**Your objective**. Reproduce the whole listing, keeping each word unchanged.

**Data section**.

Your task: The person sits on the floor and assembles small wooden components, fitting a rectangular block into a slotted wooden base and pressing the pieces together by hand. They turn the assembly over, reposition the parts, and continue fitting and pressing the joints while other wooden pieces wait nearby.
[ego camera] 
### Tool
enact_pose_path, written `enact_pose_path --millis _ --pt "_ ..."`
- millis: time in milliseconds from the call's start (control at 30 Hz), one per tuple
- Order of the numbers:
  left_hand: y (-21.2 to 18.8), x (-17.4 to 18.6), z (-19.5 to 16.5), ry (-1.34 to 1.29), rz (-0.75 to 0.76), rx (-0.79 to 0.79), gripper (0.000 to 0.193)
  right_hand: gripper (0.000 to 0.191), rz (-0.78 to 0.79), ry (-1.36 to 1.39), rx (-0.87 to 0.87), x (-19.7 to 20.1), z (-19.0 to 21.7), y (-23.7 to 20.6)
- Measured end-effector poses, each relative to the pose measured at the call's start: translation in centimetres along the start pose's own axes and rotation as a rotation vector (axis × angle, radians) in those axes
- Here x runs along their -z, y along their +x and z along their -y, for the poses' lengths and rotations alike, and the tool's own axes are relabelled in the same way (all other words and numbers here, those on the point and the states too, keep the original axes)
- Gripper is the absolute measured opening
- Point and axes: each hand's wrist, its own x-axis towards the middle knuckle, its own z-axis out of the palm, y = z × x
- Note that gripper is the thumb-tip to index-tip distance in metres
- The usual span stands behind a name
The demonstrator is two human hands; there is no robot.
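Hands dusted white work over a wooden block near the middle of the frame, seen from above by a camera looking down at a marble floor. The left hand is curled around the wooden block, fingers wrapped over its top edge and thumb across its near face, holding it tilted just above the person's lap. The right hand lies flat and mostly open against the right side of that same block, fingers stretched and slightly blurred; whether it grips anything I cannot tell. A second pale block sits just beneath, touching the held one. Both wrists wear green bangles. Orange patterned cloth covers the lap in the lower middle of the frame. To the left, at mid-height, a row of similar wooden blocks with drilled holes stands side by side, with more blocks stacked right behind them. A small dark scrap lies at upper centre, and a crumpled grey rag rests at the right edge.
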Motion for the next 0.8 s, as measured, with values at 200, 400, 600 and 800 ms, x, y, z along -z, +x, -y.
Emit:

**Written answer**.
Your task: The person sits on the floor and assembles small wooden components, fitting a rectangular block into a slotted wooden base and pressing the pieces together by hand. They turn the assembly over, reposition the parts, and continue fitting and pressing the joints while other wooden pieces wait nearby.
[ego camera] 
### Tool
enact_pose_path, written `enact_pose_path --millis _ --pt "_ ..."`
- millis: time in milliseconds from the call's start (control at 30 Hz), one per tuple
- Order of the numbers:
  left_hand: y (-21.2 to 18.8), x (-17.4 to 18.6), z (-19.5 to 16.5), ry (-1.34 to 1.29), rz (-0.75 to 0.76), rx (-0.79 to 0.79), gripper (0.000 to 0.193)
  right_hand: gripper (0.000 to 0.191), rz (-0.78 to 0.79), ry (-1.36 to 1.39), rx (-0.87 to 0.87), x (-19.7 to 20.1), z (-19.0 to 21.7), y (-23.7 to 20.6)
- Measured end-effector poses, each relative to the pose measured at the call's start: translation in centimetres along the start pose's own axes and rotation as a rotation vector (axis × angle, radians) in those axes
- Here x runs along their -z, y along their +x and z along their -y, for the poses' lengths and rotations alike, and the tool's own axes are relabelled in the same way (all other words and numbers here, those on the point and the states too, keep the original axes)
- Gripper is the absolute measured opening
- Point and axes: each hand's wrist, its own x-axis towards the middle knuckle, its own z-axis out of the palm, y = z × x
- Note that gripper is the thumb-tip to index-tip distance in metres
- The usual span stands behind a name
The demonstrator is two human hands; there is no robot.
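Hands dusted white work over a wooden block near the middle of the frame, seen from above by a camera looking down at a marble floor. The left hand is curled around the wooden block, fingers wrapped over its top edge and thumb across its near face, holding it tilted just above the person's lap. The right hand lies flat and mostly open against the right side of that same block, fingers stretched and slightly blurred; whether it grips anything I cannot tell. A second pale block sits just beneath, touching the held one. Both wrists wear green bangles. Orange patterned cloth covers the lap in the lower middle of the frame. To the left, at mid-height, a row of similar wooden blocks with drilled holes stands side by side, with more blocks stacked right behind them. A small dark scrap lies at upper centre, and a crumpled grey rag rests at the right edge.
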Motion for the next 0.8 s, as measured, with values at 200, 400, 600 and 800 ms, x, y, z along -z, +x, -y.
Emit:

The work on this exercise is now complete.